In Denmark, women who receive fertility treatments often become pregnant with twins. Several have asked to abort one of the fetuses in Norway, but all have been refused.
‘So far we have received eight requests for a fetal reduction abortions from foreign women.
All the requests have been rejected’, said Torbjorn Eggebø, leader at the National Treatment Service for Advanced Invasive Fetal medicine at St. Olav’s Hospital in Trondheim to the newspaper Vårt Land.
The women came from Italy, Germany, Ireland, Sweden and Denmark, according Eggebø. The reason for the rejections were that they did not fulfill the requirement of residing in Norway when they asked about the fetal reduction abortions.

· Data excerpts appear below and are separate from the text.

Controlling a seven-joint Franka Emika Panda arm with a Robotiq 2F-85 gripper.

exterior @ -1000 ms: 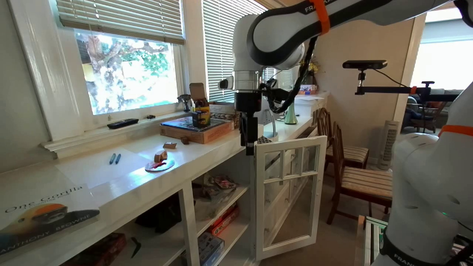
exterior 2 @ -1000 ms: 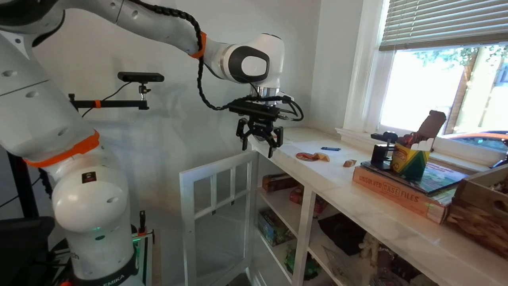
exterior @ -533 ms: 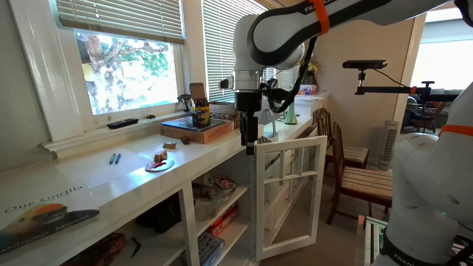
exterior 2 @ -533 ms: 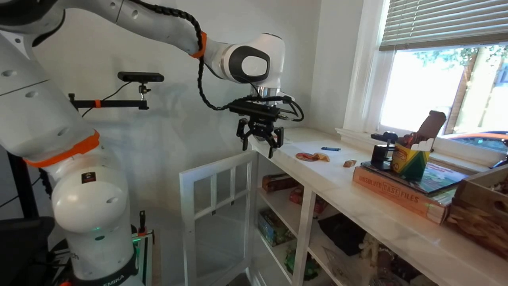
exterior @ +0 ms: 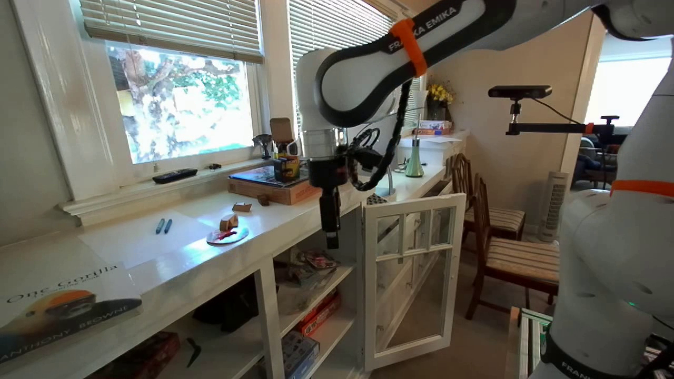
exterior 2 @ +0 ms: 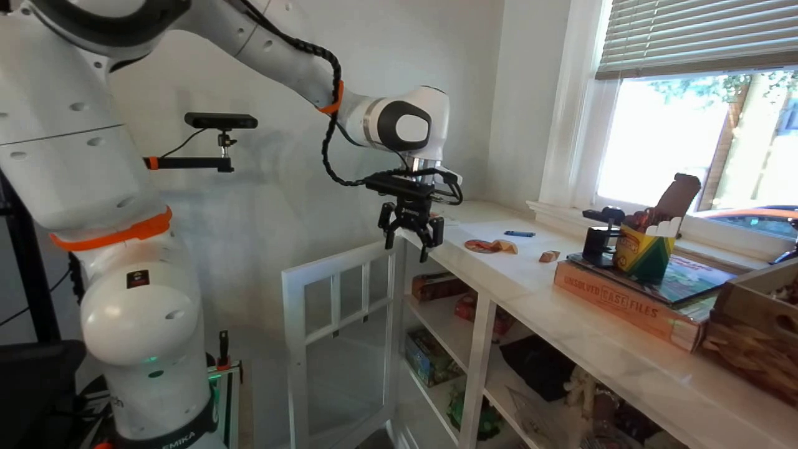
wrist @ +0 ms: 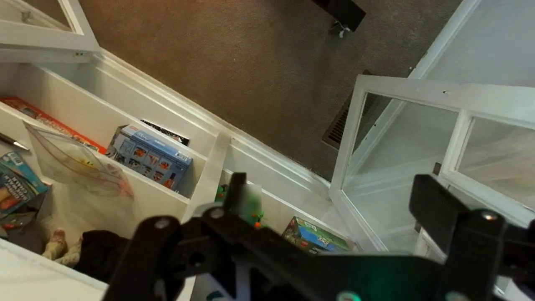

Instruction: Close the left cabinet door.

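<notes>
The left cabinet door, white with glass panes, stands swung out from its compartment in an exterior view. It fills the right of the wrist view, its frame partly covered by a gripper finger. My gripper points down with jaws spread and nothing between them. It hangs near the counter's front edge, around the height of the door's top, by the hinge end. No contact with the door can be made out. Side-on, the gripper shows against the cabinet front in an exterior view, where this door is out of view.
A matching white door also stands open at the cabinet's far end. The counter carries a board game box and a crayon box. Toys and boxes fill the shelves. Wooden chairs stand beyond the matching door.
The arm has come down, and in an exterior view the gripper has shifted left and lower. The fingers stay apart. Both doors look the same as before.
</notes>
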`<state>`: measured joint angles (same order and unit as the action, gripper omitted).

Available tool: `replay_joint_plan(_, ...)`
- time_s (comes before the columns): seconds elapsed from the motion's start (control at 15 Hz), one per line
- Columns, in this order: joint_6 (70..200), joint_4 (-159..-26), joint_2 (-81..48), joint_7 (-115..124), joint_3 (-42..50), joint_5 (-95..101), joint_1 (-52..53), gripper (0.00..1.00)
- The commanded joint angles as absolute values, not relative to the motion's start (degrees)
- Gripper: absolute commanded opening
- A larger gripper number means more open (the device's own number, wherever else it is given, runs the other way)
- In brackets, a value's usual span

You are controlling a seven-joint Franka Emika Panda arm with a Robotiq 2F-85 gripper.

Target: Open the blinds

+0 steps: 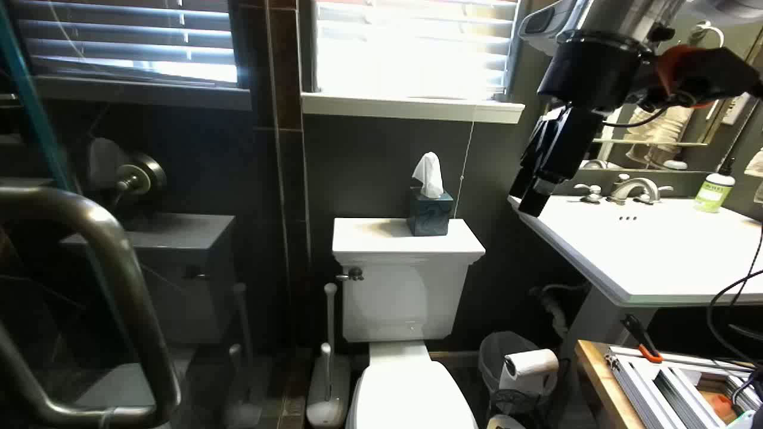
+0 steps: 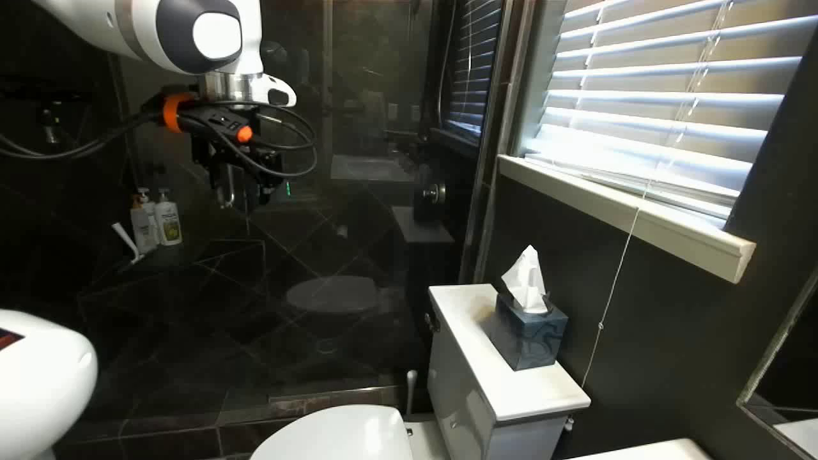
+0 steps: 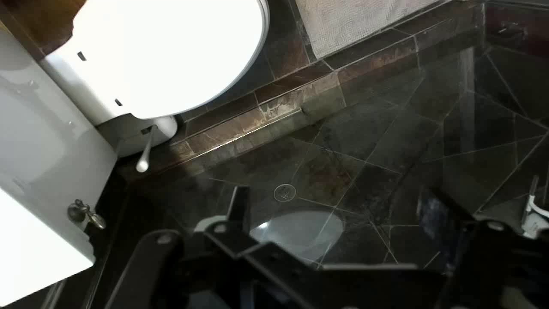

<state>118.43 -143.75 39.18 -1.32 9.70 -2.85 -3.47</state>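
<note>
Jaws standing wide apart, and lower than them sits the toilet [image 2: 348, 434], lid down! Next out from the jaws, the tank [image 2: 466, 326], with a dark tissue box [image 2: 530, 335] on top. Farther off, the pull cord [image 2: 601, 326] drops close by the tank, and well apart from the jaws hang the blinds [image 2: 639, 98], down to the sill [image 2: 613, 207], daylight pouring between their slats!

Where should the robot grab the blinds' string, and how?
Probably the pull cord just above its small lump, which may stop slipping; come from the room side over the toilet tank, since the cord hangs below the sill with the wall behind.
</note>
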Motion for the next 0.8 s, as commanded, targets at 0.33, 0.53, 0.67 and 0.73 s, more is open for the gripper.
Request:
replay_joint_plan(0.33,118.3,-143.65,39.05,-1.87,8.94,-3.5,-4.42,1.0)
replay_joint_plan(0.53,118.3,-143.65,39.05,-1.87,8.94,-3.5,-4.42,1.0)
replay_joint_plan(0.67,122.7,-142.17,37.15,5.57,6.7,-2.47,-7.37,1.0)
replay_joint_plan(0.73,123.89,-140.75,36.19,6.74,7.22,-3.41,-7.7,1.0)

Earlier this year, the Legislation Department in the Ministry of Justice concluded the abortion law with allowance for a fetal reduction of one or more healthy fetuses.
Though the law doesn’t mention this specifically, the interpretation of the law states that it is not an obstacle to such intervention.
Fetal reduction means that women who are pregnant with twins, or even more healthy fetuses, can have an abortion carried out on one or more of the fetuses.
When the abortion law was introduced in 1975, this was not the medical option which it is now.
Just before Christmas, a majority in parliament rejected the Christian Democrat and Centre Party’s attempt to make fetal reduction illegal.
In Denmark, there is allowance to reduce the number of fetuses carried by the mother to two, but under normal circumstances, not to one.